In addition to loading miRNAs, nanomaterials can also modulate the expression of endogenous GFs by loading miRNA inhibitors. Building on the ability of miR-214 to target ATF-4 and thereby affect bone regeneration [153], Ou et al. loaded a PEI-modified GO with a miR-214 inhibitor to target and inhibit miR-241, activate ATF-4, and enhance endogenous GF production. After treatment with the material, miR-241 levels were significantly downregulated, and ATF-4 as well as OCN protein levels were significantly increased. The material was implanted into rat cranial defects after incorporation into the scaffold, and the defects were barely observed in microCT after 16 weeks [154]. Other studies have shown that miRNA stimulated the secretion of endogenous GFs through alternative pathways. For instance, the co-delivery of miRNAs and GFs can induce the differentiation of T cells into Treg cells.

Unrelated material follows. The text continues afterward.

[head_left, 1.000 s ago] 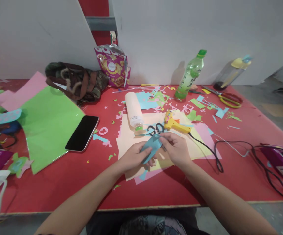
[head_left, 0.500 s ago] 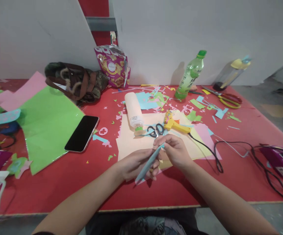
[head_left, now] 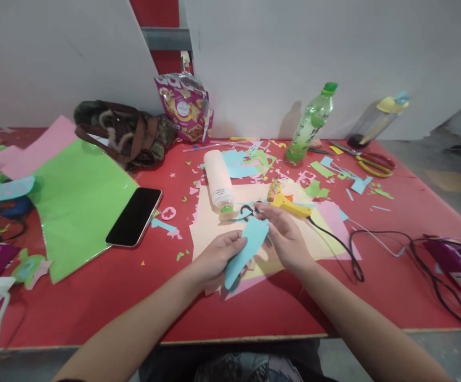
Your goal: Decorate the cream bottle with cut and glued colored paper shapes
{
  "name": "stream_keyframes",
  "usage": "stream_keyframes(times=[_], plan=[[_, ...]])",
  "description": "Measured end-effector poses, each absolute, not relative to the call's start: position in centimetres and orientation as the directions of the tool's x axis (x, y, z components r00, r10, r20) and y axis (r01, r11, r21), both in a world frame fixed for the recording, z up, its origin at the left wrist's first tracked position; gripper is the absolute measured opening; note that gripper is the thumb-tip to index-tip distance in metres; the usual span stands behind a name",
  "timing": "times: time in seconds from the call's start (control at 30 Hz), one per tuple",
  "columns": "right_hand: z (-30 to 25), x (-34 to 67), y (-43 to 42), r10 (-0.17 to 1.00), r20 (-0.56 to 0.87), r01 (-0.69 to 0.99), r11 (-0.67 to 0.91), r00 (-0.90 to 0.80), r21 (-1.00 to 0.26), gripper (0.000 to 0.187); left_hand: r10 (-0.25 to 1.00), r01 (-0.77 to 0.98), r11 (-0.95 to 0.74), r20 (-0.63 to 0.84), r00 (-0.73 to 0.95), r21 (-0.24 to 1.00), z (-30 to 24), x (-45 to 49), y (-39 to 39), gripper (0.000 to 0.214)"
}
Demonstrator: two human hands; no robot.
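A light blue paper strip [head_left: 246, 254] with a rounded lower end is tilted, its broad face turned up. My left hand [head_left: 219, 255] grips its left edge, thumb on top and fingers beneath. At the strip's upper right corner is my right hand [head_left: 287, 237], its fingers stretched forward and apart; whether the thumb touches the paper is unclear. Just beyond those fingertips lie black-handled scissors [head_left: 247, 211], partly covered by the right hand. Under both hands are cream paper sheets [head_left: 206, 228]. A white bottle with a green cap [head_left: 218, 180] lies behind the left hand.
A yellow glue gun [head_left: 288, 204] trails a black cord to the right. On the left are a phone [head_left: 134, 217] and green sheet [head_left: 75, 201]. Paper scraps [head_left: 238, 163], a snack bag [head_left: 185, 109], a green bottle [head_left: 310, 124] and red-yellow scissors [head_left: 374, 163] sit farther back.
The blue strip has turned from nearly edge-on to face up. My left thumb now lies on top of it. The right hand's fingers have loosened from their pinch and reach farther forward.
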State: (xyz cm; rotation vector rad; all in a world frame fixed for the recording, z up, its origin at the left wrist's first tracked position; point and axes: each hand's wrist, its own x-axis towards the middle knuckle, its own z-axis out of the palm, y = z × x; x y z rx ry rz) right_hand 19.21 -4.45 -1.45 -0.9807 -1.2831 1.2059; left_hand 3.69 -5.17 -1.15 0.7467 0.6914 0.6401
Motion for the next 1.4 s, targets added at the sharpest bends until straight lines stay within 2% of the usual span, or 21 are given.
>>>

In a nanofiber sponge microsphere (NF-SMS) containing PLGA loaded with miR-10a and MSNs containing IL-2/ TGF-β, all three biologics were able to achieve a slow release for more than twenty days, and the activation of functionalized Treg cells was observed by flow cytometry. In vitro and in vivo results also showed the downregulation of effector-T-cell-associated cytokines, the enhancement of osteoblast activity, and the inhibition of osteoclast activity through Treg cell activation [155].

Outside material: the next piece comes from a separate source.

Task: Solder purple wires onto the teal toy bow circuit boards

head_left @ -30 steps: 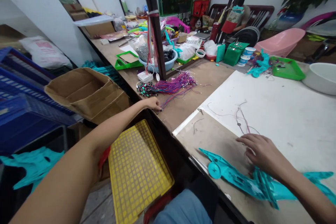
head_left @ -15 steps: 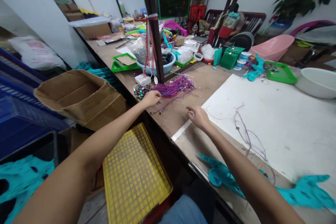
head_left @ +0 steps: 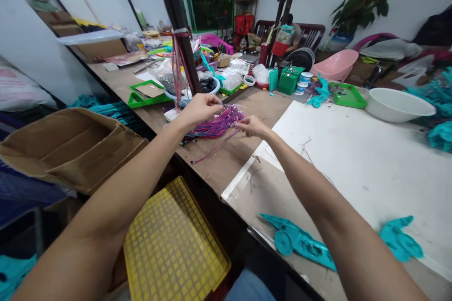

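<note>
A bundle of purple, pink and blue wires [head_left: 216, 126] lies on the brown table [head_left: 226, 160] beside a dark post. My left hand [head_left: 199, 108] hovers over the bundle with its fingers pinched on some wires. My right hand [head_left: 251, 126] is at the bundle's right end, fingers pinched on wire tips. A teal plastic toy part [head_left: 300, 241] with a round wheel lies near the table's front edge, away from both hands. Loose thin wires [head_left: 310, 150] rest on the white board [head_left: 360, 160].
A yellow grid tray [head_left: 173, 249] sits below the table edge, an open cardboard box [head_left: 67, 143] to the left. Green trays [head_left: 348, 95], a white bowl [head_left: 397, 106], a pink tub [head_left: 335, 64] and clutter fill the far table. The dark post [head_left: 178, 33] rises behind the wires.
My right hand left the teal part and reached across to the wire bundle. My left hand rose from the table edge onto the bundle. The camera view swung to the right.
</note>
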The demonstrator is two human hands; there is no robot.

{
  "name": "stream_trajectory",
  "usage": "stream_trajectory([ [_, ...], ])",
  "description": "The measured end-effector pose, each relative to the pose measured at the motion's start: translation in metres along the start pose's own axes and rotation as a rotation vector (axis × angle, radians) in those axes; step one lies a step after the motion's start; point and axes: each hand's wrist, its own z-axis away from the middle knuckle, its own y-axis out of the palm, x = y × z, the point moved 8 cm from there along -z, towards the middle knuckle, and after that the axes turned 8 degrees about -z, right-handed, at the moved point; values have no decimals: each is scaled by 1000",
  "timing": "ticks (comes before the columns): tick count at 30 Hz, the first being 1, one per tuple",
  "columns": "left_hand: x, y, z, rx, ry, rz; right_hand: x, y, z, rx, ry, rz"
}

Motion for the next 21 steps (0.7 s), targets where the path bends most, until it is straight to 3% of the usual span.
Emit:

Although small interfering RNA (siRNA) and miRNA are both short RNAs, siRNA has a double-stranded structure and is able to cleave the target gene mRNA to achieve gene silencing specifically. As shown in Figure 6a, siRNA was modified on gold nanoparticles (AuNPs), which were attached to the bone implant as a coating. The gold nanoparticles were internalized by macrophages and provided up to eight days of slow release to protect and deliver siRNA, which effectively inhibited cathepsin K (CTSK), highly expressed in osteoblasts, and genetically enhanced endogenous PDGF-BB and VEGF release [156]. Messenger RNA (mRNA) is a single-stranded RNA that carries genetic information that is transcribed from DNA. Through translation, mRNA is able to form proteins with corresponding functions. Thus, by introducing mRNA the body can produce GFs on its own, thereby promoting bone repair; however, exogenous mRNA can cause immune rejection in the body, so Wang et al. used an NS1 mRNA, which could inhibit the human RNA sensor, in combination with BMP-2 mRNA, delivered via a nanomaterial carrier. As shown in Figure 6b, the NS1/BMP-2 mRNA complex was loaded into a liposome (LPR) and used to significantly enhanced BMP-2 production in hMSCs. The LPR was then loaded onto a collagen-hydroxyapatite scaffold for in vivo implantation. The results showed that mice implanted with the LRP scaffold had 2.1-fold more new bone production than mice implanted with a blank scaffold eight weeks after implantation [53].

3.3.2. Plasmid

A plasmid is a type of DNA that is artificially encoded to confer the ability to express a specific protein. Scientists have been able to increase the levels of GFs secreted by cells by translocating plasmids of GFs into cells; however, plasmids are often degraded in lysosomes, which reduces their efficiency in entering the nucleus. To address this challenge, nanomaterials are often used as delivery vehicles for plasmids due to their high biocompatibility and protective properties. Several studies have reported the use of nanomaterials in delivering the BMP-2 plasmid (pBMP-2), which is a key GF in the bone repair process. As shown in Figure 6c, the pBMP-2 was loaded into polyethyleneimine-modified porous silica nanoparticles (PPSNs) and significantly promoted cellular BMP-2 secretion [50]. Similarly, the nanocomplex formed by binding pBMP-2 and chitosan was immobilized on a scaffold for bone repair [157]. In another study, pBMP-2 was bound to CaP to prolong the release of BMP-2 [158].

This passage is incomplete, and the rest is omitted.